Recorded data:
%%

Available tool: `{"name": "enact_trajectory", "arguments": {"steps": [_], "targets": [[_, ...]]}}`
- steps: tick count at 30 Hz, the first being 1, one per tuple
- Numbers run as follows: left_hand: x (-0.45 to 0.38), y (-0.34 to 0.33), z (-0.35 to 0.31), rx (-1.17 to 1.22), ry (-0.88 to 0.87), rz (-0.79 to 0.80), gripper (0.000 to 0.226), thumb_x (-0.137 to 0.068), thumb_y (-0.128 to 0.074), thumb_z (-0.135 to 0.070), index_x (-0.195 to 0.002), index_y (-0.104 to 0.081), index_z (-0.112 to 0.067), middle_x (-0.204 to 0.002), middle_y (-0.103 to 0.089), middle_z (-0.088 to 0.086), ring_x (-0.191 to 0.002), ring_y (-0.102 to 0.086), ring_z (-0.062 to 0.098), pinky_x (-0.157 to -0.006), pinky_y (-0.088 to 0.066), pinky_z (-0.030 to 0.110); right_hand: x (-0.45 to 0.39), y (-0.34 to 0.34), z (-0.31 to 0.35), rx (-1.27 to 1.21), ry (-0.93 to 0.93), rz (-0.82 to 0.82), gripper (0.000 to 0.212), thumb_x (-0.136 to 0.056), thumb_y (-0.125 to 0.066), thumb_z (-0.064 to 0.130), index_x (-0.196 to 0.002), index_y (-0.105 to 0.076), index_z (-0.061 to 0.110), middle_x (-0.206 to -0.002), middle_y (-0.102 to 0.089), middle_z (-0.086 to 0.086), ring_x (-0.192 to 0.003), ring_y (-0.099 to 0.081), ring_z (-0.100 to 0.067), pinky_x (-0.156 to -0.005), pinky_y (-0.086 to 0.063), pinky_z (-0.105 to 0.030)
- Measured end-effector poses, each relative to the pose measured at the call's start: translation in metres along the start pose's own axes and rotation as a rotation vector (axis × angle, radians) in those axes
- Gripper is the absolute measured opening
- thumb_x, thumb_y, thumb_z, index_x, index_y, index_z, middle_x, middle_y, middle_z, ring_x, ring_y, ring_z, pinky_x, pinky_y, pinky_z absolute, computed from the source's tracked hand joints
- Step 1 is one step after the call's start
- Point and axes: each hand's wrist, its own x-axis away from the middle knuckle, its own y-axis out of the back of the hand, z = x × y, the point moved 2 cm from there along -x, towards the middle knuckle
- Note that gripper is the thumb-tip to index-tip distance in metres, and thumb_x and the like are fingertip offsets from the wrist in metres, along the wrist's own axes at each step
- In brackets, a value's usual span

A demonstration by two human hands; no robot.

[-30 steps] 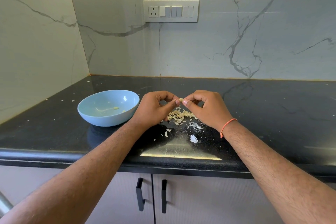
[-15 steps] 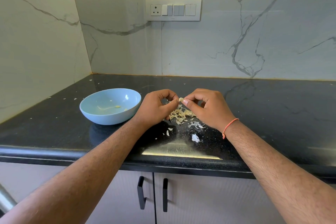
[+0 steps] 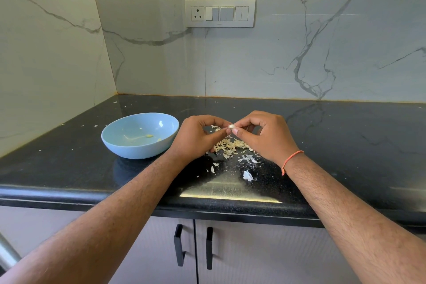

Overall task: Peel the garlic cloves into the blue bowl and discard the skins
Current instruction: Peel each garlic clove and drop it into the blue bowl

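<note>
Mid-peel. Left hand (image 3: 196, 136) and right hand (image 3: 265, 134) both pinch one small garlic clove (image 3: 231, 126) between thumb and fingertips, held above the counter (image 3: 345, 145) over the skin pile (image 3: 230, 146), just right of the blue bowl (image 3: 129, 150). Clove looks pale; can't tell if any skin remains on it. Bowl sits toward the counter's left side and holds only a few small yellowish bits, so few cloves look done. Skins lie loose between the hands and down toward the front edge, none discarded yet. Left: drop this clove in the bowl, then clear the skins. No unpeeled cloves visible elsewhere.
</note>
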Motion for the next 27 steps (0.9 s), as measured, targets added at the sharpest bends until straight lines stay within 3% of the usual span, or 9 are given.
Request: {"name": "enact_trajectory", "arguments": {"steps": [6,11,22,27], "targets": [[-0.0001,-0.0019,-0.0001,0.027,0.035,0.034,0.012,-0.097,-0.076,-0.034,-0.105,-0.081,-0.027,-0.079,-0.08,-0.008,-0.047,-0.067,0.015,-0.049,-0.047,0.02,0.0,0.0003,0.0019,-0.033,-0.01,-0.013,0.007,-0.083,-0.088,0.027,-0.085,-0.081,0.026,-0.078,-0.072,0.012,-0.071,-0.067,-0.008,-0.069,-0.053,-0.017],[-0.0009,-0.0008,0.0002,0.056,0.022,0.02,0.017,-0.096,-0.078,-0.033,-0.11,-0.081,-0.025,-0.091,-0.08,-0.018,-0.048,-0.067,0.014,-0.049,-0.05,0.022,0.0,0.0002,0.0014,-0.051,-0.026,-0.014,0.01,-0.081,-0.089,0.028,-0.084,-0.081,0.023,-0.079,-0.073,0.011,-0.071,-0.067,-0.008,-0.069,-0.053,-0.015],[-0.0006,0.0025,0.0031,0.027,-0.02,-0.057,0.017,-0.088,-0.085,-0.032,-0.103,-0.085,-0.025,-0.083,-0.08,-0.014,-0.044,-0.061,0.009,-0.05,-0.047,0.019,0.0011,0.0013,0.0017,-0.059,-0.081,0.0,0.009,-0.081,-0.089,0.022,-0.084,-0.082,0.026,-0.076,-0.074,0.016,-0.073,-0.069,-0.005,-0.066,-0.047,-0.008],[-0.0007,0.0017,0.0017,0.021,-0.017,-0.05,0.007,-0.09,-0.084,-0.029,-0.095,-0.083,-0.025,-0.084,-0.079,-0.015,-0.044,-0.062,0.01,-0.048,-0.046,0.019,0.0009,0.0002,0.0004,-0.059,-0.135,-0.006,0.009,-0.08,-0.09,0.021,-0.086,-0.083,0.025,-0.074,-0.075,0.017,-0.072,-0.072,-0.002,-0.07,-0.058,-0.016]]}}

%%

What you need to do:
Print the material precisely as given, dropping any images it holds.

Your solution:
Available tool: `{"name": "enact_trajectory", "arguments": {"steps": [_], "targets": [[_, ...]]}}`
- steps: tick count at 30 Hz, the first being 1, one per tuple
- Numbers run as follows: left_hand: x (-0.45 to 0.38), y (-0.34 to 0.33), z (-0.35 to 0.31), rx (-1.17 to 1.22), ry (-0.88 to 0.87), rz (-0.79 to 0.80), gripper (0.000 to 0.226), thumb_x (-0.137 to 0.068), thumb_y (-0.128 to 0.074), thumb_z (-0.135 to 0.070), index_x (-0.195 to 0.002), index_y (-0.104 to 0.081), index_z (-0.112 to 0.067), middle_x (-0.204 to 0.002), middle_y (-0.103 to 0.089), middle_z (-0.088 to 0.086), ring_x (-0.191 to 0.002), ring_y (-0.102 to 0.086), ring_z (-0.062 to 0.098), pinky_x (-0.157 to -0.006), pinky_y (-0.088 to 0.066), pinky_z (-0.030 to 0.110); right_hand: x (-0.45 to 0.39), y (-0.34 to 0.34), z (-0.31 to 0.35), rx (-1.27 to 1.21), ry (-0.93 to 0.93), rz (-0.82 to 0.82), gripper (0.000 to 0.212), thumb_x (-0.136 to 0.056), thumb_y (-0.125 to 0.066), thumb_z (-0.064 to 0.130), index_x (-0.196 to 0.002), index_y (-0.105 to 0.076), index_z (-0.061 to 0.110), middle_x (-0.206 to -0.002), middle_y (-0.102 to 0.089), middle_z (-0.086 to 0.086), ring_x (-0.192 to 0.003), ring_y (-0.099 to 0.081), ring_z (-0.100 to 0.067), pinky_x (-0.156 to -0.005), pinky_y (-0.086 to 0.063), pinky_z (-0.105 to 0.030)
- Measured end-effector poses, each relative to the pose measured at the call's start: translation in metres along the start pose's own axes and rotation as a rotation vector (axis × angle, radians) in those axes
- Gripper is the absolute measured opening
- thumb_x, thumb_y, thumb_z, index_x, index_y, index_z, middle_x, middle_y, middle_z, ring_x, ring_y, ring_z, pinky_x, pinky_y, pinky_z absolute, computed from the source's tracked hand joints
- Step 1 is one step after the call's start
- Point and axes: each hand's wrist, its own x-axis away from the middle knuckle, its own y-axis out of the back of the hand, z = x × y, the point moved 2 cm from there along -x, towards the middle knuckle
- Note that gripper is the thumb-tip to index-tip distance in metres, and thumb_x and the like are fingertip offsets from the wrist in metres, along the wrist's own axes at each step
- In brackets, a value's usual span

A demonstration by two human hands; no robot.

[-30 steps] 
[-15 steps] 
[+0 steps] 

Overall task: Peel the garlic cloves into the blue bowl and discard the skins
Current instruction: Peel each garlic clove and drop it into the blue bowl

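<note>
Mid-peel. Left hand (image 3: 196, 136) and right hand (image 3: 265, 134) both pinch one small garlic clove (image 3: 231, 126) between thumb and fingertips, held above the counter (image 3: 345, 145) over the skin pile (image 3: 230, 146), just right of the blue bowl (image 3: 129, 150). Clove looks pale; can't tell if any skin remains on it. Bowl sits toward the counter's left side and holds only a few small yellowish bits, so few cloves look done. Skins lie loose between the hands and down toward the front edge, none discarded yet. Left: drop this clove in the bowl, then clear the skins. No unpeeled cloves visible elsewhere.
</note>
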Motion for the next 27 steps (0.9 s), as measured, targets added at the sharpest bends until straight lines stay within 3% of the usual span, or 9 are given.
Request: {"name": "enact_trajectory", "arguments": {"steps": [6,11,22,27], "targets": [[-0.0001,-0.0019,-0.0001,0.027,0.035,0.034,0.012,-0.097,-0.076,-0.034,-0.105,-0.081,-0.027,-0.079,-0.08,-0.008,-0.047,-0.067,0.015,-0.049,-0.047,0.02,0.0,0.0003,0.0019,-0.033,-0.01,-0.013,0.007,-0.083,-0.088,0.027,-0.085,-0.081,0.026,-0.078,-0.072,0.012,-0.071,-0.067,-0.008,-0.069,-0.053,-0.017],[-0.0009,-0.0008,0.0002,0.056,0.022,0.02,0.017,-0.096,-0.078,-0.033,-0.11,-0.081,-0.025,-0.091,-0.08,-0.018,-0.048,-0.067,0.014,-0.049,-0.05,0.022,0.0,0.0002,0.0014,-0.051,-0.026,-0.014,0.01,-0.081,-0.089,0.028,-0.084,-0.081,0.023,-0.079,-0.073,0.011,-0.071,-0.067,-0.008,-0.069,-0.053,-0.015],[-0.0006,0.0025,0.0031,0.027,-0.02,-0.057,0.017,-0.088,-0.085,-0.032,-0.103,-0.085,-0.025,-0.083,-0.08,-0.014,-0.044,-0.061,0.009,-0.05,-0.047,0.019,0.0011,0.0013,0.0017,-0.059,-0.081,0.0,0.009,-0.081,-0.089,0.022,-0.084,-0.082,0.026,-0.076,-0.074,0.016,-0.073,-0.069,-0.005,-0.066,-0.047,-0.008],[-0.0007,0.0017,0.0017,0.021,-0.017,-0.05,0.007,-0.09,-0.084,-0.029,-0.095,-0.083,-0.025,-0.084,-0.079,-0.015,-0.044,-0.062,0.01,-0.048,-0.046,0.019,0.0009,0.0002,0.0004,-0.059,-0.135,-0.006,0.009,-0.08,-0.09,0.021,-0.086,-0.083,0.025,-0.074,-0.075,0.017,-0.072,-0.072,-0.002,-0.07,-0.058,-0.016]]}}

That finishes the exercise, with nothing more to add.